Cet arbre nourricier, qui poussait autrefois en abondance dans les zones de savane et du Sahel, est une légumineuse dont les fruits sont de longues gousses suspendues en grappes, contenant de nombreuses graines noires enrobées de pulpe jaune. La poudre extraite de ses gousses est, le plus souvent, consommée sous forme de boules de pâte à l'odeur très forte : le Sumbala. Cet aliment traditionnel est un condiment utilisé en Afrique dans la plupart des sauces, pour son intérêt aromatique et nutritionnel. Sa consommation, cependant, est en régression parmi les populations africaines, provoquant ainsi de graves carences. A cela trois raisons principales : la disparition des arbres, de plus en plus utilisés comme bois de chauffage, l'utilisation d'un procédé artisanal long et complexe pour fabriquer le Sumbala, et surtout le développement parmi les jeunes des bouillons-cubes Maggi : "le Sumbala des Blancs".


REPLANTER LE NÉRÉ

Persuadé de la qualité nutritive et des propriétés médicinales du Néré, Kaled Aït Amou avait réussi à convaincre Jean Stalaven de replanter des arbres en Côte-d'Ivoire, L'association Armor Développement, une organisation non gouvernementale (ONG) dont il est le président, a ainsi permis la plantation, en deux ans, de 200 000 Nérés grâce au soutien notamment de la Ville de Saint-Brieuc, du Conseil régional, du Conseil général des Côtes-d'Armor et de diverses entreprises locales.
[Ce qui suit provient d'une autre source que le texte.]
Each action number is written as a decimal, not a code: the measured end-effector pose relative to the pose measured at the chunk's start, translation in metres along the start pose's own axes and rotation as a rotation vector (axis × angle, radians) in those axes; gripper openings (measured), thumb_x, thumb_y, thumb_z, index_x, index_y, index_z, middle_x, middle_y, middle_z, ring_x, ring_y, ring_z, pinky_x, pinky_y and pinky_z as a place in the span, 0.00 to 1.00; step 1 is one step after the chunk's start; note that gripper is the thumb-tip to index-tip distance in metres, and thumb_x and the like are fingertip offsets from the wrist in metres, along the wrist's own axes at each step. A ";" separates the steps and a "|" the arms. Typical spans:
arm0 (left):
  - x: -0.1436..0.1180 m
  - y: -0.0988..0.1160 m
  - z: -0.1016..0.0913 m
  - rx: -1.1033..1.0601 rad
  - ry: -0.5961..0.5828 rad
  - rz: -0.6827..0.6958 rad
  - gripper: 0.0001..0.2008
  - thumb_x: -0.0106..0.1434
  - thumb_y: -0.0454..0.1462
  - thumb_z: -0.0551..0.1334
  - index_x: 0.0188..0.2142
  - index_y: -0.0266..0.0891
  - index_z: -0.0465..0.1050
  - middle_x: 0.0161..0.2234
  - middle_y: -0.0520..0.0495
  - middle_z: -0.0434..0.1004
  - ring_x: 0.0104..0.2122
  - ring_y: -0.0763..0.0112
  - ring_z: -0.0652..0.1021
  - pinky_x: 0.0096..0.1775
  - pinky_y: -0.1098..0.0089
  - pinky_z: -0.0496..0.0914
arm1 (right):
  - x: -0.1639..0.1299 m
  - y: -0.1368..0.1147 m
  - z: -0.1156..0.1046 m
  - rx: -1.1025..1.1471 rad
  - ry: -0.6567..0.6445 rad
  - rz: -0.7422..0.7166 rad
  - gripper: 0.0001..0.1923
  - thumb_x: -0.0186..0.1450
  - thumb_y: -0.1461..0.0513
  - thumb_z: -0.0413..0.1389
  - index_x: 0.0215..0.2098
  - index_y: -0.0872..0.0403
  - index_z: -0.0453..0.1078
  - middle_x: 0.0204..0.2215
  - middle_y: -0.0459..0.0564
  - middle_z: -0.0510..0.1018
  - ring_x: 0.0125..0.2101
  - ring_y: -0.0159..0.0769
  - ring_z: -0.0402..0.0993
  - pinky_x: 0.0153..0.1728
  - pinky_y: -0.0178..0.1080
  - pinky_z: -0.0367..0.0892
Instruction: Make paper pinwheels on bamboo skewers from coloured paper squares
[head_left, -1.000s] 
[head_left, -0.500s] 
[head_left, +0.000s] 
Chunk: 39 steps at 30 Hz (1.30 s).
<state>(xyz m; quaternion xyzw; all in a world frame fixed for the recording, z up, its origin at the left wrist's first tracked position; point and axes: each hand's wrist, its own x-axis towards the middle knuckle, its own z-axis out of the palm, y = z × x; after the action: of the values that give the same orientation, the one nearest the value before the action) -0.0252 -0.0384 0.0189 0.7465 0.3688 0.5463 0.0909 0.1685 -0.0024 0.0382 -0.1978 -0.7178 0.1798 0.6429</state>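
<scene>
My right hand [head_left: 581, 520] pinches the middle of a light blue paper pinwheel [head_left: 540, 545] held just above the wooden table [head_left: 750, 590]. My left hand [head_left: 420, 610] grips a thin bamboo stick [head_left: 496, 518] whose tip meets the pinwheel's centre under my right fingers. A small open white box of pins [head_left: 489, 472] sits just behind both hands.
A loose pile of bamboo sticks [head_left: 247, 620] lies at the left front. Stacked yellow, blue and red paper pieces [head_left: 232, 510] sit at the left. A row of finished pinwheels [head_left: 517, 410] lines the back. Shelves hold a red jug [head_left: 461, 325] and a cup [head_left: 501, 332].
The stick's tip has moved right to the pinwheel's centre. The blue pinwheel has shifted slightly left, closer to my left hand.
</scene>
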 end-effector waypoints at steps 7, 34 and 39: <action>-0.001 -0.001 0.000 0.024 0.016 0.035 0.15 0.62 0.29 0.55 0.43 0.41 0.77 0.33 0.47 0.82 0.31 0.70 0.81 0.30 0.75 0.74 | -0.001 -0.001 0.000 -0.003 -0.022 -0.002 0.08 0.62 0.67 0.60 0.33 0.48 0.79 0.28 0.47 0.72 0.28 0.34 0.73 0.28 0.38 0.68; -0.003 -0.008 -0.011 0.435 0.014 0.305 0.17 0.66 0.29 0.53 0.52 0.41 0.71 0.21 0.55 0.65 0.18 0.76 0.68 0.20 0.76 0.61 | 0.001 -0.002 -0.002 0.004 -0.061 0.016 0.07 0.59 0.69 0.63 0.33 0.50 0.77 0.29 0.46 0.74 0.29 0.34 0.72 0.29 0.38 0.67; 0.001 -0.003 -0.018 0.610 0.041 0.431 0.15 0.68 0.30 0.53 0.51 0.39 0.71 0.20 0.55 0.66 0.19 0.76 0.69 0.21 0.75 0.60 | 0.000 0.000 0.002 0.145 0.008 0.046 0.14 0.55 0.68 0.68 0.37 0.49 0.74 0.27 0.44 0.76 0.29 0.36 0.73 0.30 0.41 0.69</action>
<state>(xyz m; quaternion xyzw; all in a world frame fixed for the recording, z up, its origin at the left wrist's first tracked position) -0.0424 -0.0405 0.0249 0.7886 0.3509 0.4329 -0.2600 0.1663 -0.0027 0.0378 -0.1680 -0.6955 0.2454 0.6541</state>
Il faudra attendre quelques années avant que les arbres plantés portent leurs fruits, car un arbre ne donne ses premières gousses qu'au bout de 6 ans. Il faut aussi prouver scientifiquement ses capacités nutritionnelles. Des études sont alors menées par le LDA de Ploufragan, mais aussi au centre d'algologie (CEVA)(3) de Pleubian sur la teneur en iode et à l'ADRIA (4) de Quimper pour le conditionnement du produit.
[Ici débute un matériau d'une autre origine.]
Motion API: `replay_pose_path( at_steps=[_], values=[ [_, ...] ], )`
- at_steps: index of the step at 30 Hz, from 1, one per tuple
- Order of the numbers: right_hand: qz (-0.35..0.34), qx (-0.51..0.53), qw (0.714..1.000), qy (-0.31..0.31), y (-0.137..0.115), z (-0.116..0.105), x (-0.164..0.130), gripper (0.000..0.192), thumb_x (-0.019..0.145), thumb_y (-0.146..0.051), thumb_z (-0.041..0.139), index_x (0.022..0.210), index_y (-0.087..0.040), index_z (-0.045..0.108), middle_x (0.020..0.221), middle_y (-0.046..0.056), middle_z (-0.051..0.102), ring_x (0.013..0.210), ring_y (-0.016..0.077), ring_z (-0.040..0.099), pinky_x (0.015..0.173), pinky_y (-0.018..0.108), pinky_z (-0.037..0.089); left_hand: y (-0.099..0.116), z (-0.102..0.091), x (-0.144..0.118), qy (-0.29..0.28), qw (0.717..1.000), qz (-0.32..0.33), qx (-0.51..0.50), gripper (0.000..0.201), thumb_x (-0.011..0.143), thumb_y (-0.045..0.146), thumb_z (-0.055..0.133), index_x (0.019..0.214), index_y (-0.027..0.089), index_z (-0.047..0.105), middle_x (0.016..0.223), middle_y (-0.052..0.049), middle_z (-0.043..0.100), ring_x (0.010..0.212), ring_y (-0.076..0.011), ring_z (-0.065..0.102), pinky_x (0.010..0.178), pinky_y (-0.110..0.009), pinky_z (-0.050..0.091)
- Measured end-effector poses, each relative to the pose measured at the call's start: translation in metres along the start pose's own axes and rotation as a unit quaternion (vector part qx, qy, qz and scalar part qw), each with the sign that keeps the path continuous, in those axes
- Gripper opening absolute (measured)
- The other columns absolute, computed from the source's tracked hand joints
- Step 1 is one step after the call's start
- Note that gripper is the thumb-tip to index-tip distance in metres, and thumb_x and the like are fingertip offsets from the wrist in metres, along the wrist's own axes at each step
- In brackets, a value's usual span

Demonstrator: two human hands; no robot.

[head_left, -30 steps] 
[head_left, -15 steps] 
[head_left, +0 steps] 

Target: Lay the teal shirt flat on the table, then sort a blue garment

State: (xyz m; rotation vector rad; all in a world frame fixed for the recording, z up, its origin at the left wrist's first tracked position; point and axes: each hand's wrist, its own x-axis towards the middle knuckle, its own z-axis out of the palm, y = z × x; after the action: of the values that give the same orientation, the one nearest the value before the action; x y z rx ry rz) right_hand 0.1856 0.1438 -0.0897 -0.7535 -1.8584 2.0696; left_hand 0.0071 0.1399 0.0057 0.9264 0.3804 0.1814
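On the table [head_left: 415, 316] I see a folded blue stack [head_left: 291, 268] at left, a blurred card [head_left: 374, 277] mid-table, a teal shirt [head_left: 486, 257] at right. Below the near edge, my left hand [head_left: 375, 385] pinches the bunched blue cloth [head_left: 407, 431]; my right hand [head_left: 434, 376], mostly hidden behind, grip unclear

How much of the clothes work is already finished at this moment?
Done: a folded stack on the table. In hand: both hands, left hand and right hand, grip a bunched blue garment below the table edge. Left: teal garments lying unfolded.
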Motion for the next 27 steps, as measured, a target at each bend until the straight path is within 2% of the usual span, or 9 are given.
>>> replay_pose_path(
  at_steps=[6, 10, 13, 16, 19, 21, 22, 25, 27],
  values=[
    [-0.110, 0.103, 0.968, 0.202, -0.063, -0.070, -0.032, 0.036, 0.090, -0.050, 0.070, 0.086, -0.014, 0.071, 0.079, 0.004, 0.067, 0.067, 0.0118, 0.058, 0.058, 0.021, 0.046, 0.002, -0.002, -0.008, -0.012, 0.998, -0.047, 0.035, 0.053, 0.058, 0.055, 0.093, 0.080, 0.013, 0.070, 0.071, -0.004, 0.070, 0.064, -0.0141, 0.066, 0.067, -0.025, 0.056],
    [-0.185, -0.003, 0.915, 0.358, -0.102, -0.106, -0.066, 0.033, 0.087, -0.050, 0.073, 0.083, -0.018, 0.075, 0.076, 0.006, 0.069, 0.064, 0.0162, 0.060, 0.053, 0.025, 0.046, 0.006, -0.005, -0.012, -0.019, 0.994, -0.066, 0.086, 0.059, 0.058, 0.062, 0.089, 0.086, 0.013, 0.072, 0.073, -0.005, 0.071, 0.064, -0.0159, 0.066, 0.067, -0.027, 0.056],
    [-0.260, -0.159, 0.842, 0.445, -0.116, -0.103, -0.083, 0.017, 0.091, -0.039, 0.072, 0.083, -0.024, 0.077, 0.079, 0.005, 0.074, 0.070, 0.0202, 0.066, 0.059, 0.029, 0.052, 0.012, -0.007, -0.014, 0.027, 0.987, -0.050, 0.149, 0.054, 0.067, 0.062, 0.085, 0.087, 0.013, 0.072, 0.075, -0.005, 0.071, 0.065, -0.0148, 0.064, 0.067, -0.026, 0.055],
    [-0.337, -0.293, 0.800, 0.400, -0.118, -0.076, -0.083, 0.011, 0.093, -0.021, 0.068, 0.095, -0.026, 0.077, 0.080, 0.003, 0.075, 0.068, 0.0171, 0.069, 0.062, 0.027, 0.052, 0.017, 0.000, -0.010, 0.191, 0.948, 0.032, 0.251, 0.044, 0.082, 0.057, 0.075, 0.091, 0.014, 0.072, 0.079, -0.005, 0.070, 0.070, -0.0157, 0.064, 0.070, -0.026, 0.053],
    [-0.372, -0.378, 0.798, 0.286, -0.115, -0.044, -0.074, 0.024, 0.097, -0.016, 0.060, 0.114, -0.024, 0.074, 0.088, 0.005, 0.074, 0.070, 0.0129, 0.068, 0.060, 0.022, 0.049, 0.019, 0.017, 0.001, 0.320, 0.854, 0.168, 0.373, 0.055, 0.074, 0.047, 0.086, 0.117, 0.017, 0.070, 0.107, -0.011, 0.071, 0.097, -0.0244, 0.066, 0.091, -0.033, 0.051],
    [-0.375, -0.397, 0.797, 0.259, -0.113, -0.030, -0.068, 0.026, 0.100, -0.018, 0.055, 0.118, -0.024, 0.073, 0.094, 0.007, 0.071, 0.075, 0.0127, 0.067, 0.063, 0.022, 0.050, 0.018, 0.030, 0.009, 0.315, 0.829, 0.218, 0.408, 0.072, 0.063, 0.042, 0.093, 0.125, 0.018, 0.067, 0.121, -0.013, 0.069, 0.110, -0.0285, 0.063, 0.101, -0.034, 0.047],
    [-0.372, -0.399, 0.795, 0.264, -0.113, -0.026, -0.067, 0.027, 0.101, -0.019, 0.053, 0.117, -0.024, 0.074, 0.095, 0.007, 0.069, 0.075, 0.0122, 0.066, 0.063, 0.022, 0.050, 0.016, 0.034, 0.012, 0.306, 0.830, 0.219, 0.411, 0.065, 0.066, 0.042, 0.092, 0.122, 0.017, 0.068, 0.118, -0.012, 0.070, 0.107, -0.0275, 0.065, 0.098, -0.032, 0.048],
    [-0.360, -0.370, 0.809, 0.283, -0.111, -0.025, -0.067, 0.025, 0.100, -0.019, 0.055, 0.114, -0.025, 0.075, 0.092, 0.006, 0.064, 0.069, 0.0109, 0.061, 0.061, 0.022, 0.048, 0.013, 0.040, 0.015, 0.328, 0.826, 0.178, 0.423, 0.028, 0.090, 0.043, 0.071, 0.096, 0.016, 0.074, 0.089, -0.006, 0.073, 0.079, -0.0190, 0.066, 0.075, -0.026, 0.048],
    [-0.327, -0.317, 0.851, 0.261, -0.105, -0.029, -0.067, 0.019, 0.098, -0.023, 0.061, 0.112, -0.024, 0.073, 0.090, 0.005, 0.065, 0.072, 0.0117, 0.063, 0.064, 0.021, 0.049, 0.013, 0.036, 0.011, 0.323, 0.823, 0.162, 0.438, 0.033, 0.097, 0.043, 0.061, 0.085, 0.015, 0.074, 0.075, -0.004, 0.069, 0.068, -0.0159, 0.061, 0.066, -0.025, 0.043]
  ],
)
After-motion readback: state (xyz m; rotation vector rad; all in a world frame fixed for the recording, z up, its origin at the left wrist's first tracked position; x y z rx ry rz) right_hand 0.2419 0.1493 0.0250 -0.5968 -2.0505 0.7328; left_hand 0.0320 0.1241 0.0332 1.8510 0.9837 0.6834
PROTÉINES, VITAMINES ET IODE

Les analyses chimiques et microbiologiques effectuées par Michel Pinel sont concluantes. Les graines contenues dans le fruit du Néré sont très riches en protéines (la farine de Néré apporte la totalité des acides aminés essentiels à l'organisme) et en fer (de l'ordre de 15,5 mg/100 g), mais aussi en vitamines C, ce qui permet de limiter les risques de scorbut. Réputé en Afrique pour sa capacité à résoudre les problèmes de goitre chez certaines populations, le Néré contient aussi de l'iode.


LA "MAGGI" DE L'AFRIQUE

"Ces études, selon Michel Pinel, demandent encore à être approfondies avant de mettre au point un produit répondant aux besoins des populations. " Selon lui, deux ans de travaux sont encore nécessaires avant de pouvoir concrétiser le projet de plaquettes de Néré, consommables à la manière des cubes Maggi qu'elles pourraient avantageusement remplacer. D'ores et déjà, la société Brimex a mis au point des machines décortiqueuses apportant ainsi une solution efficace au délicat problème du décorticage... Il reste à présent à mettre en place une unité de fabrication expérimentale au sein du zoopôle de Ploufragan. L'organisation Armor Développement vient, dans ce but, de déposer une demande de subventions auprès de la communauté européenne. Un projet de longue haleine, on le voit, mais qui a su mobiliser un certain nombre d'énergies en Bretagne. Un projet de coopération exemplaire entre les Côtes-d'Armor et la Côte-d'Ivoire qui, s'il se concrétise prochainement, pourrait faire de cette région d' Afrique un laboratoire expérimental en matière de nutrition. Et l'on se prend à rêver qu'une jour peut-être c'est d'Afrique que nous arriveront des produits aux qualités nutritionnelles supérieures à nos fast-foods modernes !



Notes :

(1) AUDEC : Antenne universitaire pour le développement et l'éducation communautaire, de Côte-d'Ivoire.

(2) LDA : Laboratoire de développement et d'analyses, zoopôle de Ploufragan.

(3) CEVA : Centre d'étude et de valorisation des algues.

(4) ADRIA : Association pour le développement de la recherche appliquée aux industries agricoles et alimentaires.